All too often we think that we have great faith based on that which we have done or from whence we come. We think that being a good Christian, attending church regularly, giving our tithes and doing good works is what makes great faith. Yet, even the disciples who gave up everything to follow Jesus had only little faith. What makes great faith is not what we do or how we live, but our recognition of our own sin and need. We, like the woman, have nothing to offer Jesus. Even our worship does not make us worthy of His grace. All we have is faith which leads us to see the grace which God offers through our Lord Jesus Christ. We are sinners in need of a Savior and we have that salvation through Jesus Christ our Lord. We need not be of a certain nationality or gender, for God welcomes all those who join themselves to the Lord.

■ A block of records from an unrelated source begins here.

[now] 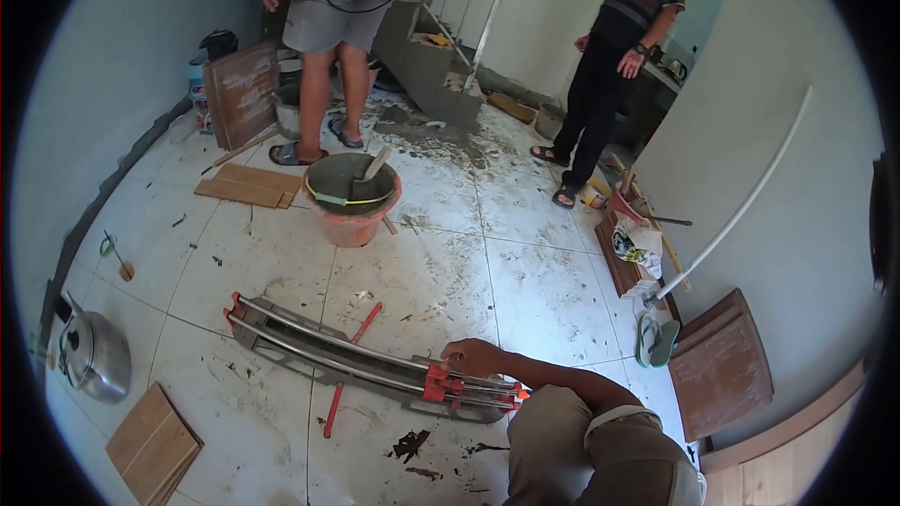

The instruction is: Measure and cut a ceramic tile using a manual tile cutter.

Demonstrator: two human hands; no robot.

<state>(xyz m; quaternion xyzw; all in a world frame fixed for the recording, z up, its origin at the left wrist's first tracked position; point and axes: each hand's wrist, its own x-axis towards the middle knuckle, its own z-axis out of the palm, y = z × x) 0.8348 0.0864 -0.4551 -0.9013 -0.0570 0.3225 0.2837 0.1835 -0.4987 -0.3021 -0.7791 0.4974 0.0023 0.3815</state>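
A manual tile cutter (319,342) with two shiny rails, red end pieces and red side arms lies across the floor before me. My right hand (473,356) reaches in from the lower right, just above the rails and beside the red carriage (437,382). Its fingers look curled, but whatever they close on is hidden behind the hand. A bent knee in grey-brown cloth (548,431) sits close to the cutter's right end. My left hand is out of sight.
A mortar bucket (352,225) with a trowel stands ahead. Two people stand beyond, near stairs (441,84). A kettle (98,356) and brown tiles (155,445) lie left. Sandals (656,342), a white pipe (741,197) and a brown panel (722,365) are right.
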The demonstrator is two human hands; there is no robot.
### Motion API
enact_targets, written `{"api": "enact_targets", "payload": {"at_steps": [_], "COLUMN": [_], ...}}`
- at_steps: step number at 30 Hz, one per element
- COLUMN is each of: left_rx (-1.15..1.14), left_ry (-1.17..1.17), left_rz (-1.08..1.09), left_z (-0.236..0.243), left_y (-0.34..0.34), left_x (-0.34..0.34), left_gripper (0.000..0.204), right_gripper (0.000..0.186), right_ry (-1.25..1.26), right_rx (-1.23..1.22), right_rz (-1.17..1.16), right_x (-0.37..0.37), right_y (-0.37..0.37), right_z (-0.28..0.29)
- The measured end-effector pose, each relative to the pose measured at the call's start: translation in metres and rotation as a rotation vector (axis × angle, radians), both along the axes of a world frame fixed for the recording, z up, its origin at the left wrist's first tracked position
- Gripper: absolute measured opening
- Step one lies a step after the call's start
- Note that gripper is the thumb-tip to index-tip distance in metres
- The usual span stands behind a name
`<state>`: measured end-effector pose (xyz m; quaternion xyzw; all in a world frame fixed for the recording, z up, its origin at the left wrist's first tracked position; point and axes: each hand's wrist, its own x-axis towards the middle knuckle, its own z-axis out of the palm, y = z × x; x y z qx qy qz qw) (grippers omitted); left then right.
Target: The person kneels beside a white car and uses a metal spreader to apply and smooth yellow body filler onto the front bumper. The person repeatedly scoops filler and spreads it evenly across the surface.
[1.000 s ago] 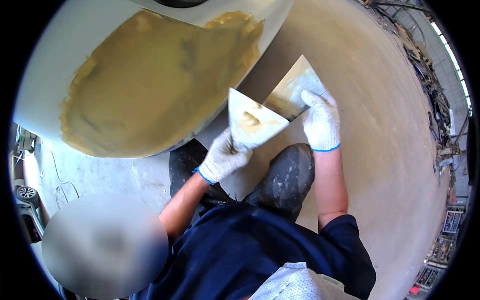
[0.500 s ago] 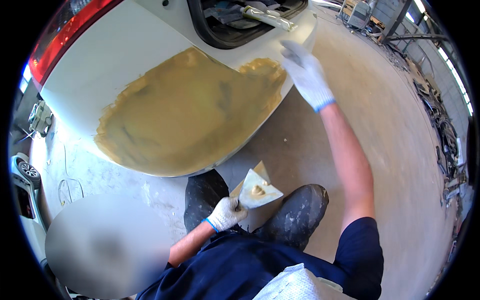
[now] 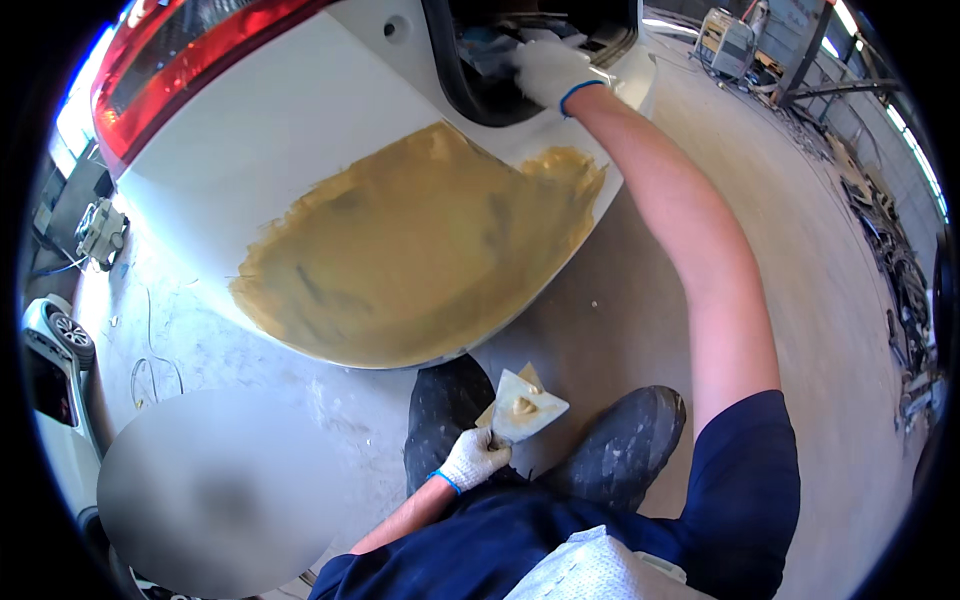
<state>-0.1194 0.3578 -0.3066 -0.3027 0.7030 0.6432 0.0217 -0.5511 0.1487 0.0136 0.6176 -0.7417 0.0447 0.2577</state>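
My left hand (image 3: 474, 460), in a white knit glove with a blue cuff, is closed around a putty knife (image 3: 536, 412) held low between my knees. A dab of tan filler sits on its blade, and another thin tan blade shows behind it. My right hand (image 3: 552, 76), gloved alike, reaches to the sill of the car's rear opening, where it covers most of a tube lying there. Its fingers are blurred, so its grip is unclear. In front of me the white car body (image 3: 270, 150) carries a broad smeared patch of yellow-brown filler (image 3: 420, 250).
Above the panel on the left is a red tail light (image 3: 150, 100). Dark clutter (image 3: 485, 50) lies inside the rear opening. Another car (image 3: 60, 375) stands far left, near a hose (image 3: 150, 365). Scrap parts (image 3: 880, 240) line the right wall; a machine (image 3: 725, 45) stands at the back right.
My right hand has moved forward and left, from beside the panel's right edge to the sill at the opening. My left hand still holds the putty knife. The view has shifted slightly.
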Motion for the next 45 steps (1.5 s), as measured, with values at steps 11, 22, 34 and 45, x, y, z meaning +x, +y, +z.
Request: {"api": "enact_targets", "payload": {"at_steps": [11, 22, 34, 45], "left_rx": [0.249, -0.046, -0.226, -0.249], "left_ry": [-0.011, 0.028, 0.099, 0.075], "left_rz": [-0.115, -0.217, -0.283, -0.305], "left_z": [0.034, 0.028, 0.022, 0.002], "left_y": [-0.052, -0.087, -0.087, -0.099], "left_x": [-0.086, -0.180, -0.191, -0.187], "left_gripper": [0.028, 0.030, 0.035, 0.037], "right_gripper": [0.041, 0.033, 0.036, 0.035], "right_ry": [-1.855, -0.736, -0.393, -0.297], "right_rx": [-0.866, -0.236, 0.054, 0.248], "right_rz": [-0.008, -0.158, 0.039, -0.006], "right_x": [-0.062, 0.051, 0.048, 0.060], "right_y": [0.310, 0.334, 0.313, 0.303], "right_z": [-0.157, -0.170, -0.189, -0.223]}}
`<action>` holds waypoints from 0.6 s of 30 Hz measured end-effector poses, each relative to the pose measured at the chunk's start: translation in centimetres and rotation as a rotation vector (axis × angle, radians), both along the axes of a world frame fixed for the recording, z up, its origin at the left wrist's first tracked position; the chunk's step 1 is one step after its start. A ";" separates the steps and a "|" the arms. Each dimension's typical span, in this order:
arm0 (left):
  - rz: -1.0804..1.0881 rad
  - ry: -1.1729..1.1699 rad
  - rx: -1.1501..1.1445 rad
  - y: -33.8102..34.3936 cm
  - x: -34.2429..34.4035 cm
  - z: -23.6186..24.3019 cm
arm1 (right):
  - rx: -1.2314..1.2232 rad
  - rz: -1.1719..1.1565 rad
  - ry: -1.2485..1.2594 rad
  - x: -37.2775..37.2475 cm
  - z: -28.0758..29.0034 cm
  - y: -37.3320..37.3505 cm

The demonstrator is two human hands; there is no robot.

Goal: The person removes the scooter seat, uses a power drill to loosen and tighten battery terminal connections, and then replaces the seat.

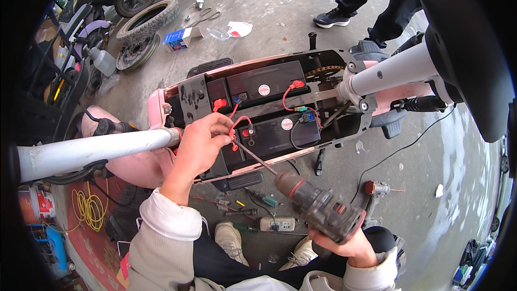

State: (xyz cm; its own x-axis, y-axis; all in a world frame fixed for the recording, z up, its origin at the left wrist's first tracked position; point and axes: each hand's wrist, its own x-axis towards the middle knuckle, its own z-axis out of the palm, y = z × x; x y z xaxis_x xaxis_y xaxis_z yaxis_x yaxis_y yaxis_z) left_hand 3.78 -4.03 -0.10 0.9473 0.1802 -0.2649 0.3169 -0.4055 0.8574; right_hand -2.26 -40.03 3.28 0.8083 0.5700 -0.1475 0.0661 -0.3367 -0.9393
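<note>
Several black batteries lie in the open floor compartment of a pink electric scooter, with red and black leads on their terminals. My left hand reaches over the near left battery, its thumb and fingers pinched on a red wire beside a terminal. In my right hand is a dark, worn power drill, gripped by its handle. A long thin screwdriver bit runs from the drill to the terminal area by my left fingertips. Its very tip is hard to make out there.
Beyond the scooter are a loose tyre, a blue box and a standing person's legs. Near my shoes lie a power strip and a green-handled screwdriver. Another power tool rests at right, by a black cable.
</note>
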 end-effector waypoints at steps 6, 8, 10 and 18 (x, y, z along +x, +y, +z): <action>0.016 -0.048 0.043 1.1 0.0 0.4 | -0.011 0.034 0.085 -0.1 0.6 0.9; 0.010 -0.068 0.071 1.2 0.0 0.0 | 0.001 -0.021 0.200 -0.1 1.0 1.3; -0.019 -0.072 0.106 0.8 0.4 -0.4 | -0.047 0.020 0.097 0.0 1.3 1.3; -0.006 -0.086 0.198 1.5 0.0 -0.9 | -0.139 0.018 0.090 0.4 2.3 3.0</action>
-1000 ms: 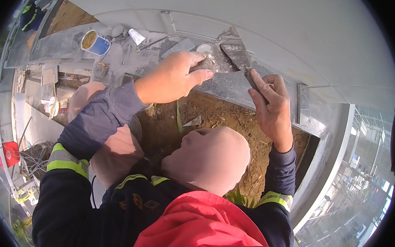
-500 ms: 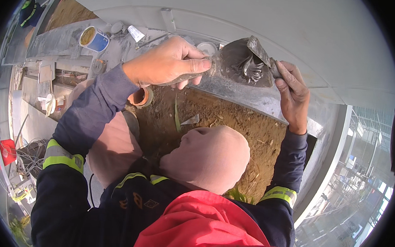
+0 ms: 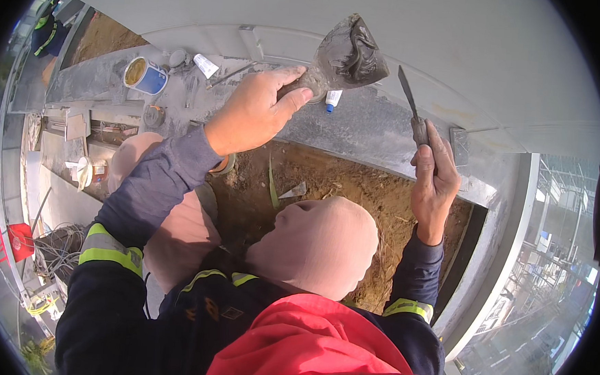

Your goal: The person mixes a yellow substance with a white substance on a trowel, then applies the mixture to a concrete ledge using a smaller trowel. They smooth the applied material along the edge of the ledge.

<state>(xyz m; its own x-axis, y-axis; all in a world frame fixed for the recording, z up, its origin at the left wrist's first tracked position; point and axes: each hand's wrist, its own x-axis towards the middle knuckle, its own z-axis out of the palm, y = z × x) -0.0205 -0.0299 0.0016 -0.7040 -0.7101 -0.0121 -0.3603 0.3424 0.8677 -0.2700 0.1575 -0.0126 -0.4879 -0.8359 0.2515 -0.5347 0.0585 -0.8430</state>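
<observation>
My left hand [image 3: 263, 110] is closed round the handle of a wide scraper [image 3: 313, 78], whose upturned blade carries a thick, glossy lump of dark grey paste [image 3: 355, 52]. To its right, my right hand [image 3: 434, 178] grips a second putty knife [image 3: 416, 114] by its handle, its blade raised nearly edge-on and apart from the paste. Behind them, a white tube with a blue cap [image 3: 332, 101] lies on the dusty grey ledge [image 3: 362, 133].
A blue-and-white bucket [image 3: 152, 81], another white tube [image 3: 204, 65] and a thin rod sit on the ledge. A pale panel [image 3: 473, 54] rises behind it. Bare soil [image 3: 407, 235] lies below around my knees [image 3: 317, 243]. Tangled cables [image 3: 59, 245] and a red object [image 3: 18, 241] are at left.
The loaded scraper has risen and turned, its blade tilting upward. My right hand's knife has pulled away from the paste and now stands separate to its right, exposing the blue-capped tube.
</observation>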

He blesses us with His grace so that we will be a blessing. Sometimes we will be shocked by the people to whom we are called to share God’s message of hope and peace. Sometimes we’ll be offended by the way we learn the lessons of faith. Yet we, like the psalmist, praise God in our worship and pray that He will bless us so that we might be a blessing to others. As we recall our own sinfulness we will treat those who are ‘like dogs’ with mercy, knowing that we too are unworthy of the crumbs we have been given. Yet, God gives to the dogs with the same love and mercy as those who appear to the world as one of the righteous. And so it is, in this life of faith, we learn what it means when God says, “Mercy and truth are met together; Righteousness and peace have kissed each other.”